If only, I thought, one could be given a little of this same magic potion every morning for the duration of the Morrison government, for the duration of the looming Scomo-Boris bromance, artificially enabled to overlook the horror of it. As it is, how is one to endure it?
In the following days, my eyesight restored now, the once ubiquitous Greta Thunberg, this column's Person of the Year (my choice shamelessly imitated by Time magazine) was nowhere to be seen around the house.
Reading with both eyes all I could about the election in the online UK magazine The Spectator I discovered that the magazine's Word of the Month is "self-partnered".
It emerges that in an interview with Vogue, actor Emma Watson, a feminist, has just declared that she is not "single" but instead is "self-partnered". The commentariat is abuzz with chatter, a lot of it derisory, about Watson's invention. Her intention seems to have been to declare how very comfortable she is about not being in a romantic relationship.
Scoffers are having a field day with her notion of self-partnering, alleging it is a further sign of the very narcissistic zeitgeist of the moment, that from the many alternatives available to her - including "other people" - Emma has selected herself as her preferred partner.

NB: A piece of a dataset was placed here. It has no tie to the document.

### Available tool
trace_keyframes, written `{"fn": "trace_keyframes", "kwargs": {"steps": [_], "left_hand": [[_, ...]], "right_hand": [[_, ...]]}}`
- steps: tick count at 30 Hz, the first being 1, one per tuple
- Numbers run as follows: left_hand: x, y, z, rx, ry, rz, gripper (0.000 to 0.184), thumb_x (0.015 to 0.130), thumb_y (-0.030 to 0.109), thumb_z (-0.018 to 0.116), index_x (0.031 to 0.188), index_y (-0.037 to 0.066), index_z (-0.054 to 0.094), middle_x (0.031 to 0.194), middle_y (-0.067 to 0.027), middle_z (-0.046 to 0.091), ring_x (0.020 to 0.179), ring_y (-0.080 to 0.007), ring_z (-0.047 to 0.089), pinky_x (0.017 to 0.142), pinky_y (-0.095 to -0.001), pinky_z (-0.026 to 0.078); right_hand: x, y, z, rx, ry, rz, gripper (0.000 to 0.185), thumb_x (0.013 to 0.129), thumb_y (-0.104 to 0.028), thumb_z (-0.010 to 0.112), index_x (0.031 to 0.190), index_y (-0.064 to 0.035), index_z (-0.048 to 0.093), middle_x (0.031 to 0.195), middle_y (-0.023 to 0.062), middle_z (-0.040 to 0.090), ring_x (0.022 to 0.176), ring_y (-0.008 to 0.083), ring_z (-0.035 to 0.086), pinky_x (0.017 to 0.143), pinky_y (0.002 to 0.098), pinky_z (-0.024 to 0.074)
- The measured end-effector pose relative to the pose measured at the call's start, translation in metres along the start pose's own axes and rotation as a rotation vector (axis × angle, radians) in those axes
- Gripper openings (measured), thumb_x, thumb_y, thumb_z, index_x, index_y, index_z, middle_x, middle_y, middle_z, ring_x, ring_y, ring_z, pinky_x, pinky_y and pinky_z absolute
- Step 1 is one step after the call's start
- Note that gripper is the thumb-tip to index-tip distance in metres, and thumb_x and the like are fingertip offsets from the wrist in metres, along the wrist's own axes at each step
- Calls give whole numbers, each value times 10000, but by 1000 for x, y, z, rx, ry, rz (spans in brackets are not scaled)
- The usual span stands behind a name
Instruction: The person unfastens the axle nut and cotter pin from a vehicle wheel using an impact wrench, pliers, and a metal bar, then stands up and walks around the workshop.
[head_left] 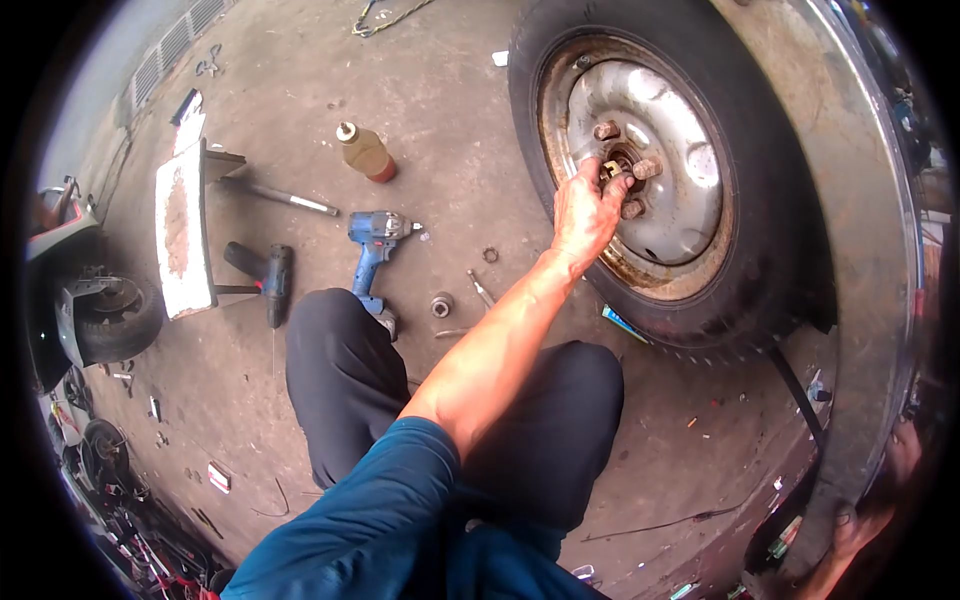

But my own view as someone who all his life has revelled in his own company (generally preferring other people in matters of romance but otherwise always preferring to take no one but myself on long country walks, on visits to the opera and to art galleries) is that Emma Watson's invention is a semantic ripper.
It bristles with long-overdue usefulness for those of us often dismissed as sad "loners" but who in fact are cheerfully, blissfully self-accompanied. So for examples, an authority on lawn tennis, I am very much looking forward to taking my knowledgeable self to the Australian Open in Melbourne in January. What well-informed fun we will have together, we partners!
One's own company is so therapeutically free of irritations and best of all, for those of us who love to talk to ourselves, the stimulating one-on-one conversation is always with an intellectual equal.
Intellectual equals are very hard for someone so learned as myself to find but I am blessed to have married one. She is my Person of a Lifetime and I am grateful that since my eye operation I am able to tell her apart from the also wonderful Greta Thunberg, the indisputable Person of the Year.